Try it:
Please restate the material below word for word, from the first line through the one that contains "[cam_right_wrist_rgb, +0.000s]", inclusive.

Records to process:
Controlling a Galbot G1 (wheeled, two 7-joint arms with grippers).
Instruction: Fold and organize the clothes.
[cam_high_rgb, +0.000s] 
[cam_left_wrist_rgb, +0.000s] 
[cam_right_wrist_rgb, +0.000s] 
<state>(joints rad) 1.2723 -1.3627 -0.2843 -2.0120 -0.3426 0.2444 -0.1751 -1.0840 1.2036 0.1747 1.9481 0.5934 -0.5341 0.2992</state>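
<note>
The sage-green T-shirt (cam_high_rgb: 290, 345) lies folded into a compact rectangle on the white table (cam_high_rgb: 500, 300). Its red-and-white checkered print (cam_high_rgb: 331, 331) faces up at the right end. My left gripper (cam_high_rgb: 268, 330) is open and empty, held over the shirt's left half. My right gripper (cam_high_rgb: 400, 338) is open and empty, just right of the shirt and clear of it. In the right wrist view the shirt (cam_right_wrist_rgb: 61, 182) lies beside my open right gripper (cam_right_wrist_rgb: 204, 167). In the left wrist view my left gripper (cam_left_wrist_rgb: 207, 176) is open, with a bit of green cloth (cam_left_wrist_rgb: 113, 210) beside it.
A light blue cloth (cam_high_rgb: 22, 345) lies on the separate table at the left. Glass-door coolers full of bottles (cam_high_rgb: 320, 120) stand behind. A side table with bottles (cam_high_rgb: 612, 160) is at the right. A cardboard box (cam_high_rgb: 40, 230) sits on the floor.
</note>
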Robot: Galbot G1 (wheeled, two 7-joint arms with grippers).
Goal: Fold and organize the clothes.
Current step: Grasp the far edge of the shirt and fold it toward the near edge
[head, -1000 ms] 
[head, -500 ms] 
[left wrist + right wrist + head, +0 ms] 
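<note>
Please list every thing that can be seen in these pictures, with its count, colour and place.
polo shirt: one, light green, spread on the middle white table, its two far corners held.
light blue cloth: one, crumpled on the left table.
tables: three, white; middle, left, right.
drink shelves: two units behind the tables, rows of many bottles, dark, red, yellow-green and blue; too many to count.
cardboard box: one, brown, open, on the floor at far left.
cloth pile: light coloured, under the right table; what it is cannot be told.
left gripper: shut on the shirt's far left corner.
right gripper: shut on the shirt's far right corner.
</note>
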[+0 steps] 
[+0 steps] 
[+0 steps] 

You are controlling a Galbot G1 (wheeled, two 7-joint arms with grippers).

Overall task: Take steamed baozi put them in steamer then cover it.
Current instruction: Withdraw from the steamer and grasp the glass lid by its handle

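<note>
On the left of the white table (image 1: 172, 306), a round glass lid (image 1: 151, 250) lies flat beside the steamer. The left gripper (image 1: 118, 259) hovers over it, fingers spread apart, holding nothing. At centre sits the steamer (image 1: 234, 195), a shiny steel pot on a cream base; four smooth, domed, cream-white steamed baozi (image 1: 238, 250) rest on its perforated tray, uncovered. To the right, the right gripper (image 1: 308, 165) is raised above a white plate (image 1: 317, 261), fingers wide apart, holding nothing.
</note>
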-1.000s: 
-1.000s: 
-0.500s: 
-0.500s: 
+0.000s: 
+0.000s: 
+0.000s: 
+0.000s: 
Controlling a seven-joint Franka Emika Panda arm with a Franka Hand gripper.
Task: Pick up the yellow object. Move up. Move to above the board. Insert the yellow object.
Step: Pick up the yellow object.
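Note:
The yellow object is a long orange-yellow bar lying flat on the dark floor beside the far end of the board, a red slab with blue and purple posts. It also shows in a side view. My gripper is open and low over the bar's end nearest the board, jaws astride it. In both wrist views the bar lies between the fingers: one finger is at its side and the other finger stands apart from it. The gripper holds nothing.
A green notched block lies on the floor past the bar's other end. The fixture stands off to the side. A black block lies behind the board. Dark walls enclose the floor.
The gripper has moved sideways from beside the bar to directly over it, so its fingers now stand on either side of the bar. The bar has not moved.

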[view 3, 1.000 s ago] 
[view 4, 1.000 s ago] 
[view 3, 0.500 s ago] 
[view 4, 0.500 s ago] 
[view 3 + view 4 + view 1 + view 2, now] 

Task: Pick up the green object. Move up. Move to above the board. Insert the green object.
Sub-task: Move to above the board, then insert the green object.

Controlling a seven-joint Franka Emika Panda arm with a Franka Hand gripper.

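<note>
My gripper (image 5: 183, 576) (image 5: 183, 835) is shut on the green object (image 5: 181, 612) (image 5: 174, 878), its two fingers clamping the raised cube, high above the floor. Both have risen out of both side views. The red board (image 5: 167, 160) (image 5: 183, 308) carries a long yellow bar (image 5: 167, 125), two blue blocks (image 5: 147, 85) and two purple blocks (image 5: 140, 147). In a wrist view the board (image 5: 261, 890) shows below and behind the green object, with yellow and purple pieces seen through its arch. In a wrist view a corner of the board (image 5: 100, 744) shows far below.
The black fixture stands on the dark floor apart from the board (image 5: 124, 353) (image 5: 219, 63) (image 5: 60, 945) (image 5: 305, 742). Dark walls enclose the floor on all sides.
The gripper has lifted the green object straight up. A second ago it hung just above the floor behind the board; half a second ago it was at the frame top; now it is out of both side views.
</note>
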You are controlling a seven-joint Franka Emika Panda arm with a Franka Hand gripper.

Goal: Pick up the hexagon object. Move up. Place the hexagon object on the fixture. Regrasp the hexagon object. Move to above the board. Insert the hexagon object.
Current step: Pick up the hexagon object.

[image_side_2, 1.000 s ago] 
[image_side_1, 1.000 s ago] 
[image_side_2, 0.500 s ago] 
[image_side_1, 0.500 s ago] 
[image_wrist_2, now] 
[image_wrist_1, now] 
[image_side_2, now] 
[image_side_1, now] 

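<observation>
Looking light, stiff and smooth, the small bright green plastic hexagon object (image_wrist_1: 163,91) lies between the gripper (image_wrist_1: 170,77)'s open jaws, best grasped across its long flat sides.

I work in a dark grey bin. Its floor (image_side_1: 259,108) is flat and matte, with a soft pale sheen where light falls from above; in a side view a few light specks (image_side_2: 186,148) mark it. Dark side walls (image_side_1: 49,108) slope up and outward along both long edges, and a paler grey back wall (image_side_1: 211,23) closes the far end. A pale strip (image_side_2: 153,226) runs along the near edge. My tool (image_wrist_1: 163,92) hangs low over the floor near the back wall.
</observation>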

Answer to the problem:
Controlling a Galbot G1 (wheeled, two 7-joint arms with grippers).
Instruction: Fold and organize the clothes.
[cam_high_rgb, +0.000s] 
[cam_left_wrist_rgb, +0.000s] 
[cam_right_wrist_rgb, +0.000s] 

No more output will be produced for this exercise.